# WHAT THIS TASK INVOLVES
Please quote exactly the lines below from the line containing "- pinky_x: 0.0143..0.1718" to the line containing "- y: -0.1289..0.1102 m", both lines included, and nothing else.

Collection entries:
———

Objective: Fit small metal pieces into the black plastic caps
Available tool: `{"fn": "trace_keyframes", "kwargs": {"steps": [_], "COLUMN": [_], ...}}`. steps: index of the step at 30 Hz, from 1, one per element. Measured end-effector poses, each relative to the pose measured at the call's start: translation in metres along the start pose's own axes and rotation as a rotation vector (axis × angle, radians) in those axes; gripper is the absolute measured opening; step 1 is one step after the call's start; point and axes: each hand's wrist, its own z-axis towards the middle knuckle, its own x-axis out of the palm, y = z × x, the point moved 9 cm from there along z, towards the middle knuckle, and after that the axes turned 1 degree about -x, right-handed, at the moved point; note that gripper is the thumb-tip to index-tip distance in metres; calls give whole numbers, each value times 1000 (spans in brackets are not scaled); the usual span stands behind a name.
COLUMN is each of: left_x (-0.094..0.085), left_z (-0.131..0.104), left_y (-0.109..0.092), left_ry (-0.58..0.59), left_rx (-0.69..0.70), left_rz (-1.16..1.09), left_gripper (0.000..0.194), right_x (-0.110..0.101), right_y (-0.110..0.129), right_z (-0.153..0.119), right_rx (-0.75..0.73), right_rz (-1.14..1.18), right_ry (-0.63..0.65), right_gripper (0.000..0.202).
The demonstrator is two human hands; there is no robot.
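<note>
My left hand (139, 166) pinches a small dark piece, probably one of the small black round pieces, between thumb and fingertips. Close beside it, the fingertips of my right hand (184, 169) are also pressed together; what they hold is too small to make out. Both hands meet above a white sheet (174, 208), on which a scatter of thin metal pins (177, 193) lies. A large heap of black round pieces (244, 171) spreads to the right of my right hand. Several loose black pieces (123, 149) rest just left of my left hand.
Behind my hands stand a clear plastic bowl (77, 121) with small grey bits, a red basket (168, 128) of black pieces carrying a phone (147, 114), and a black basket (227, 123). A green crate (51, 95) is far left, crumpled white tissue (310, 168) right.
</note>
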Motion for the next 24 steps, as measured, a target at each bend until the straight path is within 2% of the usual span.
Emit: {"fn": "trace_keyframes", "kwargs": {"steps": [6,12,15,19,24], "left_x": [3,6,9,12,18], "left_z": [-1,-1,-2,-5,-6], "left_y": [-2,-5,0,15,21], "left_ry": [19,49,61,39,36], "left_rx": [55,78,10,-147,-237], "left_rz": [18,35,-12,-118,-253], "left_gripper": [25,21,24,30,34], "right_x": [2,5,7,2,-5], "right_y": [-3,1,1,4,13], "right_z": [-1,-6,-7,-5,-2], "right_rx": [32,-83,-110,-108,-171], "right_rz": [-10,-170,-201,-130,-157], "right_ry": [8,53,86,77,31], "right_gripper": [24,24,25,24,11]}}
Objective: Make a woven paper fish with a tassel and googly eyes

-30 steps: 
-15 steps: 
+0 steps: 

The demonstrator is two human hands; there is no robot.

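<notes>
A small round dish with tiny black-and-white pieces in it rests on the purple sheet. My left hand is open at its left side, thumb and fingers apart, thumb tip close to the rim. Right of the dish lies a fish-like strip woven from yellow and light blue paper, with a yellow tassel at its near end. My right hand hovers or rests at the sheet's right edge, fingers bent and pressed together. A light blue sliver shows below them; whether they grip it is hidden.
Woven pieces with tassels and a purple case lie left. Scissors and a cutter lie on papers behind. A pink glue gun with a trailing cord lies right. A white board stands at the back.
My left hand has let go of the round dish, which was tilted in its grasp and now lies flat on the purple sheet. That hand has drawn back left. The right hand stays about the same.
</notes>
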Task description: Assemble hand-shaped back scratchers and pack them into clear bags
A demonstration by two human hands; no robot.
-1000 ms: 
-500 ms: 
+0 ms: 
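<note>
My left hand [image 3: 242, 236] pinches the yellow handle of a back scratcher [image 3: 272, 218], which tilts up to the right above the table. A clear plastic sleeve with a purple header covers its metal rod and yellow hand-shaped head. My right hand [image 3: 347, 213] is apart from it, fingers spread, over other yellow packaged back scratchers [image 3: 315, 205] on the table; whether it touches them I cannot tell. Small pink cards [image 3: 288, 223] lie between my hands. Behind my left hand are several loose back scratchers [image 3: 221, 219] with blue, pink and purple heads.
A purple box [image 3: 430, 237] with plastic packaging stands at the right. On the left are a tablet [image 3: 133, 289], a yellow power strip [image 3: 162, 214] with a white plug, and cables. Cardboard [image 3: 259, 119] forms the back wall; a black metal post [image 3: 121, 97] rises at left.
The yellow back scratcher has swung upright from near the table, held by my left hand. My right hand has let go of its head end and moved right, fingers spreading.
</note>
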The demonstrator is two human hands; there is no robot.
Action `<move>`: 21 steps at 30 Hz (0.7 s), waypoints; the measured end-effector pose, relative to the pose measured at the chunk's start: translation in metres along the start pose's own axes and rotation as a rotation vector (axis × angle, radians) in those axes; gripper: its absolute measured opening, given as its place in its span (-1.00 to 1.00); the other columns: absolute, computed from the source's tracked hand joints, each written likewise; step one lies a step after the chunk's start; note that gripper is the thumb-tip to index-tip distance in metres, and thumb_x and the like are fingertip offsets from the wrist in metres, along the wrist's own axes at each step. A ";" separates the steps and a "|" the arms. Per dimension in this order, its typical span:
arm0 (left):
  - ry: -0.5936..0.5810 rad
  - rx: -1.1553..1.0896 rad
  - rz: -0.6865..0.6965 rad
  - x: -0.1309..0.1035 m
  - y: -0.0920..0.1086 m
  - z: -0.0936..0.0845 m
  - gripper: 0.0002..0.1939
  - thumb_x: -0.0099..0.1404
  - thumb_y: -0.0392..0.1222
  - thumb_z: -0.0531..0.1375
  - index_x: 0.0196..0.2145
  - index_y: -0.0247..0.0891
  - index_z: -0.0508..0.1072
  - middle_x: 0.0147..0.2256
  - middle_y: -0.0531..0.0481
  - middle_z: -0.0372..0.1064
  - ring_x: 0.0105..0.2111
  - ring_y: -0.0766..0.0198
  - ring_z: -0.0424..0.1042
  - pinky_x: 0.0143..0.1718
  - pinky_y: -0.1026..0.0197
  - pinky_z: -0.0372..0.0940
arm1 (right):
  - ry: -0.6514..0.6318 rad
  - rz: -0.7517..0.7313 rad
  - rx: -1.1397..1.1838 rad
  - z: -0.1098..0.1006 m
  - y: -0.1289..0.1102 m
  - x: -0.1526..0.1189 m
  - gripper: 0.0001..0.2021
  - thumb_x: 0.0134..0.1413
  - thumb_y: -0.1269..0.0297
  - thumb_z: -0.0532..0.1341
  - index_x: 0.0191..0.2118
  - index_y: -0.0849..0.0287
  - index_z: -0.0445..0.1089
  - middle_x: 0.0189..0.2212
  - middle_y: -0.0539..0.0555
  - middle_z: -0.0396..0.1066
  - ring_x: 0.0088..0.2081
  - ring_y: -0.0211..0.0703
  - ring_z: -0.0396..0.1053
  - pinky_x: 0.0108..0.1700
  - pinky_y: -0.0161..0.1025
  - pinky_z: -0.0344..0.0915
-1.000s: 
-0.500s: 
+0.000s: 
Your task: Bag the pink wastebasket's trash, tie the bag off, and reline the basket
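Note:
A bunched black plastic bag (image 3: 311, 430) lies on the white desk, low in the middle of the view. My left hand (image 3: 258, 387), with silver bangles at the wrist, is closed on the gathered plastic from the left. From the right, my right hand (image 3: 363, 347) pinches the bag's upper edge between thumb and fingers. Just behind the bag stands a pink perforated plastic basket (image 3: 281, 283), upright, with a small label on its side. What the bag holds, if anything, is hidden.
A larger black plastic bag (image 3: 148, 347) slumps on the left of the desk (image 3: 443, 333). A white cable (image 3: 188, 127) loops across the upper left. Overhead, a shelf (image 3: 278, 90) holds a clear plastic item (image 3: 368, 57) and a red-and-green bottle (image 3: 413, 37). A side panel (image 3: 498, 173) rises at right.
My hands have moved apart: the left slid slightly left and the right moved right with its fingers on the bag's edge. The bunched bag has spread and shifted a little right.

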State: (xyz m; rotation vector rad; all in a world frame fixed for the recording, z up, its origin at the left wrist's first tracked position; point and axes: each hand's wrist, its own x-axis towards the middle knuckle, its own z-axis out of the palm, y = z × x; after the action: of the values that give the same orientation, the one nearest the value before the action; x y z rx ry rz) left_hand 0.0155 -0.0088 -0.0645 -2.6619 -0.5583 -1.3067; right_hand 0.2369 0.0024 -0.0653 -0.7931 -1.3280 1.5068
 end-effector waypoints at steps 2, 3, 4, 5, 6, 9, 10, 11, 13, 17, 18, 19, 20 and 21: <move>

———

# EXERCISE SOLUTION
  - pinky_x: 0.0143..0.1718
  - pinky_y: -0.1026..0.0197
  - pinky_z: -0.0372..0.0940
arm1 (right):
  - ry: -0.6514..0.6318 rad
  - rz: -0.7517..0.7313 rad
  - rx: -1.1397..1.1838 rad
  - z: -0.1098..0.1006 m
  - y: -0.1289..0.1102 m

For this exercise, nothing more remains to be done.